If a person knowingly or willfully violated Section 17748a or 17748b, or if a person falsified prescriptions in order to compound a pharmaceutical in bulk, and the violation resulted in personal injury, the person would be guilty of a felony punishable by up to four years in prison or a fine of up to $4,000, or both. If the violation resulted in the serious impairment of a body function, the person would by guilty of a felony punishable by up to five years in prison or a fine of up to $5,000, or both. If the violation resulted in death, the person would be guilty of a felony punishable by up to 15 years in prison or a maximum fine of $20,000, or both.
"Serious impairment of a body function" would be defined as that term is defined in Section 58c of the Michigan Vehicle Code. ("Serious impairment of a body function" includes but is not limited to, one or more of the following: a) loss of a limb or loss of use of a limb, b) loss of a foot, hand, finger, or thumb or loss of use of a foot, hand, finger, or thumb, c) Loss of an eye or ear or loss of use of an eye or ear, d) loss or substantial impairment of a bodily function, e) serious visible disfigurement, f) a comatose state that lasts for more than 3 days, g) measurable brain or mental impairment, h) a skull fracture or other serious bone fracture, i) subdural hemorrhage or subdural hematoma, j) loss of an organ.)
Senate Bill 904
The bill would include the felonies proposed by Senate Bill 704 in the sentencing guidelines
as follows:
-- Compounding pharmacy violation would be a Class G crime against a person with a statutory maximum of two years.
-- Compounding pharmacy violation resulting in personal injury would be a Class F crime against a person with a statutory maximum of four years.
-- Compounding pharmacy violation resulting in serious impairment of a body function would be a Class E crime against a person with a statutory maximum of five years.
-- Compounding pharmacy violation resulting in death would be a Class C crime against a person with a statutory maximum of 15 years.
MCL 333.16233 et al. (S.B. 704) Legislative Analyst: Jeff Mann
777.13n (S.B. 904)
FISCAL IMPACT
The bills would have no fiscal impact on the Department of Licensing and Regulatory Affairs.
The bills would create new misdemeanor and felony penalties.
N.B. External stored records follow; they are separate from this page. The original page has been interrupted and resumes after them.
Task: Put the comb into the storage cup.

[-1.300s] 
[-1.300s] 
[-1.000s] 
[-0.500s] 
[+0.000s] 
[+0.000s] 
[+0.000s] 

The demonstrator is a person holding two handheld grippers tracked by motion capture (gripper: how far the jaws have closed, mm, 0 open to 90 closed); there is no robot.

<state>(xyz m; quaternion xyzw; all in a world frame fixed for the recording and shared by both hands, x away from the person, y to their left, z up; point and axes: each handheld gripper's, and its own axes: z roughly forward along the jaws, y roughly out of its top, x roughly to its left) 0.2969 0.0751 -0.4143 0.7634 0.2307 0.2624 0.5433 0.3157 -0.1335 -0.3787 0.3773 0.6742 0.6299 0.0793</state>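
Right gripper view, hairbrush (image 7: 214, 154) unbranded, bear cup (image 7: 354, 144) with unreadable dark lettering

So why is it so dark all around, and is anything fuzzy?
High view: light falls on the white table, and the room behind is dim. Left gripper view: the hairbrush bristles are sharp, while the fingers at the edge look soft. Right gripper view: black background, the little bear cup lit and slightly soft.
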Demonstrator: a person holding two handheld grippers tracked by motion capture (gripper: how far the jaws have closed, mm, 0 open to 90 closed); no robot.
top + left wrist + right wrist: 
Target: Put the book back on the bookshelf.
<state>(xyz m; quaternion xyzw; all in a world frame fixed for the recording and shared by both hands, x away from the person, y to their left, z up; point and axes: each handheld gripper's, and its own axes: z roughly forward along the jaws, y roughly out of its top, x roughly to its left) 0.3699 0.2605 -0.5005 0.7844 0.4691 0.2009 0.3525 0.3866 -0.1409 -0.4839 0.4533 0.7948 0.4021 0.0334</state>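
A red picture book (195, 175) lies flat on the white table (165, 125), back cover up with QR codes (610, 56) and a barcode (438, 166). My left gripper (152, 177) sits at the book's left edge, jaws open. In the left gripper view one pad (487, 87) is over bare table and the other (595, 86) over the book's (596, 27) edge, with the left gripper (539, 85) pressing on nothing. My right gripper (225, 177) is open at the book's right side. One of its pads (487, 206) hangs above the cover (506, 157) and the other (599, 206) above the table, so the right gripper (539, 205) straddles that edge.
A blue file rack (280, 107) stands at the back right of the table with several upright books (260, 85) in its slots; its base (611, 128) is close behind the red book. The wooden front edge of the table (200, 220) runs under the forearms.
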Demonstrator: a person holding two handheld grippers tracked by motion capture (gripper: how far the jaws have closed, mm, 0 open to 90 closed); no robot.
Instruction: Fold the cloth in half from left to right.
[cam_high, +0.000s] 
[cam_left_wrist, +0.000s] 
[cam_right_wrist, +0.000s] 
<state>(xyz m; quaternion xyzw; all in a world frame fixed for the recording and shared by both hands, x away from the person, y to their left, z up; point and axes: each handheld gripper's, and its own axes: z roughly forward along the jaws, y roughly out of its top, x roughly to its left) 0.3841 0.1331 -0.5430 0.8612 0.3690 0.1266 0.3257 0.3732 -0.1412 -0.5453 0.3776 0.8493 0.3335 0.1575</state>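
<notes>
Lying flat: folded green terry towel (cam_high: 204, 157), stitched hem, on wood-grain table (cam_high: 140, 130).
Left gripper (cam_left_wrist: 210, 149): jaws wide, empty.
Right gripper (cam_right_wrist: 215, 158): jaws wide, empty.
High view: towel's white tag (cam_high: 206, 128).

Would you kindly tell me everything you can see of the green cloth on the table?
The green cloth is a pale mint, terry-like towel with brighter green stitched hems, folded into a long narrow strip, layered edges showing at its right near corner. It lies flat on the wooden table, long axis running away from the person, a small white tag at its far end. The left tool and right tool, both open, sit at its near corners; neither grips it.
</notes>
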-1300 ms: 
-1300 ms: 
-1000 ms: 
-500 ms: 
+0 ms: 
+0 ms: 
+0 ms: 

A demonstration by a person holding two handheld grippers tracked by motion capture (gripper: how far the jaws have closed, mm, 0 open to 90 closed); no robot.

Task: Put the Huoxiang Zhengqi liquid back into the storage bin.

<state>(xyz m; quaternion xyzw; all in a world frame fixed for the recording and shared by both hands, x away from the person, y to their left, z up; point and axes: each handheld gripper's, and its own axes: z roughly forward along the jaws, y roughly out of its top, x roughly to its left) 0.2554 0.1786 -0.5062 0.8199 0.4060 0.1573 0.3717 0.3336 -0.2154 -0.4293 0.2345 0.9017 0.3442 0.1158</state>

The sentences for felony convictions would cost the State approximately $35,000 per prisoner per year. The penalties associated misdemeanor convictions would have a financial cost to local jails and court systems to administer the sentences. If any associated fine revenue were collected from convictions under the new penalties, the revenue would be directed to local public libraries.
John Maxwell
This analysis was prepared by nonpartisan Senate staff for use by the Senate in its deliberations and does not constitute an official statement of legislative intent.